NEIL V. WAKE, District Judge.
Before the Court is Defendants' Motion to Dismiss/Motion to Strike/Motion for Stay of Proceedings (Doc. 39).
I. FACTS ALLEGED AND ASSUMED TO BE TRUE
On a motion to dismiss, all allegations of material fact are assumed to be true and construed in the light most favorable to the nonmoving party. Cousins v. Lockyer, 568 F.3d 1063, 1067 (9th Cir. 2009). The principle that a court accepts as true all of the allegations in a complaint does not apply to legal conclusions or conclusory factual allegations. Ashcroft v. Iqbal, 566 U.S. 662, 678 (2009).
Defendant Flood Control District of Maricopa County ("District") is a political subdivision of Defendant Maricopa County and the State of Arizona. Defendants DeWayne Justice, Melvin Martin, Hemant Patel, Scott Ward, and Wylie Bearup are members of the Flood Control Advisory Board, which advises the Maricopa County Board of Supervisors regarding flood control, floodplain management, drainage, and related matters. The Flood Control Advisory Board also acts as the administrative review board for administrative appeals ("Review Board").
Defendant Timothy Phillips is the Chief Engineer and General Manager of the District. Defendant Mike Jones is the District's Sand and Gravel Division Supervisor. Defendant Jack Guzman is a sand and gravel inspector employed by the District. Defendant Ed Raleigh is the District's Floodplain Administrator.
Plaintiff ABC Sand and Rock Company, Inc. ("Plaintiff") is a small sand and gravel mining business that operates in Maricopa County. It established a mining operation in Glendale, Arizona ("Plant 1") in 1985 and another in Tonopah, Arizona ("Plant 2") in 2002.
As alleged, the District's primary requirement to obtain a sand and gravel permit is a mining Plan of Development. Plaintiff alleges that for many years the District required only a very simple Plan of Development to obtain a sand and gravel permit, and the District would automatically renew permits in five-year increments upon the payment of the renewal fee and, sometimes, submission of a simple permit renewal form. As alleged, permits were effectively deemed renewed upon receipt of the renewal fee, and sometimes the District did not formally process renewals for many months.
Plaintiff alleges that in 1995, the District did not formally process and approve Plaintiff's Plant 1 permit renewal until almost seven months after the formal expiration date. In 2000, Plaintiff obtained its Plant 1 permit renewal by submitting a simple renewal application and its application fee, and the District did not formally process the Plant 1 permit renewal until more than one year after the formal expiration date. In 2006, Plaintiff submitted its Plant 1 permit renewal fee without a new application form, and the District inspector wrote on Plaintiff's 2000 renewal application a new expiration date: "EXP Date 2/17/2011."
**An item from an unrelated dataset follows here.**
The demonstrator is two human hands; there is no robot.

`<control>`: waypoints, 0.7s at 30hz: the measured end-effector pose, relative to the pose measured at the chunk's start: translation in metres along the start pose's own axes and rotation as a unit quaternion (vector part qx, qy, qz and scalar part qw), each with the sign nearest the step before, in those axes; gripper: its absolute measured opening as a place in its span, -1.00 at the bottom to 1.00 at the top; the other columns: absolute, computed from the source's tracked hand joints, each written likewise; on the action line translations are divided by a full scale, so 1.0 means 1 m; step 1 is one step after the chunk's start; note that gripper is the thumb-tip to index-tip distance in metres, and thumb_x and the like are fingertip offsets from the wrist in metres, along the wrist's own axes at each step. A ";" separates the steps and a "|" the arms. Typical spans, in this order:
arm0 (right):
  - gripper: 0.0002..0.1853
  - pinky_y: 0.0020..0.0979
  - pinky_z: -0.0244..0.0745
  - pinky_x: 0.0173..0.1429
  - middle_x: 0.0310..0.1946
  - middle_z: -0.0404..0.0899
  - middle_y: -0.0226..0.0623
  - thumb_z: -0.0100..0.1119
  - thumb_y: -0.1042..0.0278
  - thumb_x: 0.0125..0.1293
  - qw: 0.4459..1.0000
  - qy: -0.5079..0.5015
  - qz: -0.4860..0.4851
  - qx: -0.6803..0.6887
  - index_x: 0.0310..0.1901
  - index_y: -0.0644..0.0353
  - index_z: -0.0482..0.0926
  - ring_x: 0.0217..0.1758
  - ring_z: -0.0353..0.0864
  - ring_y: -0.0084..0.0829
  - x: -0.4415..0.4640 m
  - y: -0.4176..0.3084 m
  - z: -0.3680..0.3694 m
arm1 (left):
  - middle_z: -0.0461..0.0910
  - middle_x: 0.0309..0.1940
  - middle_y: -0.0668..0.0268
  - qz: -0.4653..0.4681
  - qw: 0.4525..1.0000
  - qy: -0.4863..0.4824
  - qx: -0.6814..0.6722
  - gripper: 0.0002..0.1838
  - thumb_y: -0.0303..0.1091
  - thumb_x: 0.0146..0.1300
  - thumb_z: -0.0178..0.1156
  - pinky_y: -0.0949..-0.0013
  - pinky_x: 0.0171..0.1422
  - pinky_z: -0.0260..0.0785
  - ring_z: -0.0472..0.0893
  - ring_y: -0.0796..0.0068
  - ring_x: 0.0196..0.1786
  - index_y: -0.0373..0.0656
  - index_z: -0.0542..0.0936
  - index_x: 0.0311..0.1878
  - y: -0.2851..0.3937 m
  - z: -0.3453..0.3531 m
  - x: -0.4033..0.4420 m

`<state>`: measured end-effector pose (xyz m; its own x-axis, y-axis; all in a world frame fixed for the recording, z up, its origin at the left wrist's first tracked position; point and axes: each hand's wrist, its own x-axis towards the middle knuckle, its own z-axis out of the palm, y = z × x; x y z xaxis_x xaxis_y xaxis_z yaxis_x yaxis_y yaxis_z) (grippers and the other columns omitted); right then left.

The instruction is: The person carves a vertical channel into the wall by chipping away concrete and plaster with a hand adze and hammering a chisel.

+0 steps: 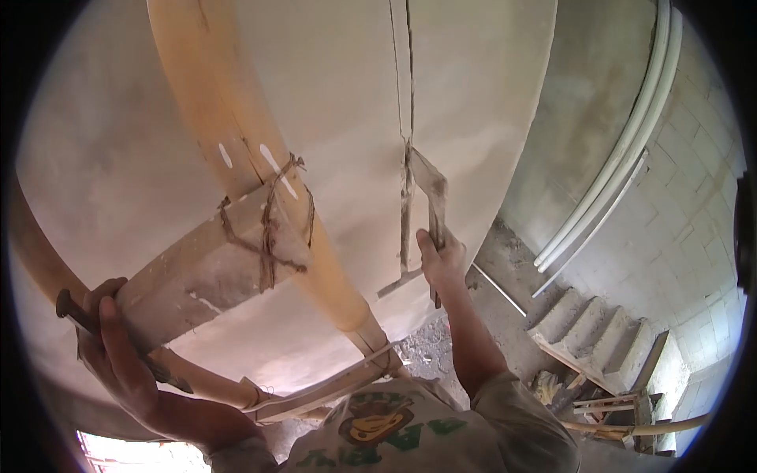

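An angular tool (434, 184), grey and dirt-smeared, is held at the seam (405, 221) by the right hand (445, 256), fingers wrapped around its lower part. It would probably be found stiff and light, best gripped there; a dark tool (75, 309) is clasped in the curled fingers of the left hand (122, 359) beside the beam (185, 268)

Raw interior, building-site state. Plain grey wall (583, 102) at right meets a pale block wall (682, 189), joints visible. 2 thick white pipes (666, 79) run down in front of them, 1 thinner strip (607, 209) alongside. Rough concrete steps (587, 335) at lower right, loose timber (607, 407) just below. Floor (505, 256) dusty, rubble (430, 347) at bottom centre, 1 white rod (500, 290) lying near the steps. Bright opening (142, 456) at bottom left, blown out. Light otherwise soft; strong again low on the right.
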<state>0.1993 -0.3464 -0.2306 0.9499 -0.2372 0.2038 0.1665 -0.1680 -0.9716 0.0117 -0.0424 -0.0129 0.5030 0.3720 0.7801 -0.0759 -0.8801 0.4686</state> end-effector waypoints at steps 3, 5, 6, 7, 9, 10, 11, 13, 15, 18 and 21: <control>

For Plant 2, Plaintiff submitted its application fee and Plan of Development in 2006. The District inspector directed where a berm needed to be installed, and upon its completion, the inspector approved Plant 2 for operations.
On February 14, 2011, Plaintiff's president submitted the renewal fee for Plaintiff's Plant 1 permit fee with a letter stating that he was seeking renewal of the existing permit and was not making any change to his Plan of Development. The letter also set forth detailed criticism of the District and its proposed regulatory changes.
On March 10, 2011, the District inspected Plant 1 and determined that Plaintiff passed inspection "per plan." The District inspector requested that Plaintiff submit a renewal application, and Plaintiff did. On April 11, 2011, Defendant Jones made additional requests, including information about operations, new engineering, and consent to new permit terms on the existing plan. Plaintiff provided much of the information that Defendant Jones requested.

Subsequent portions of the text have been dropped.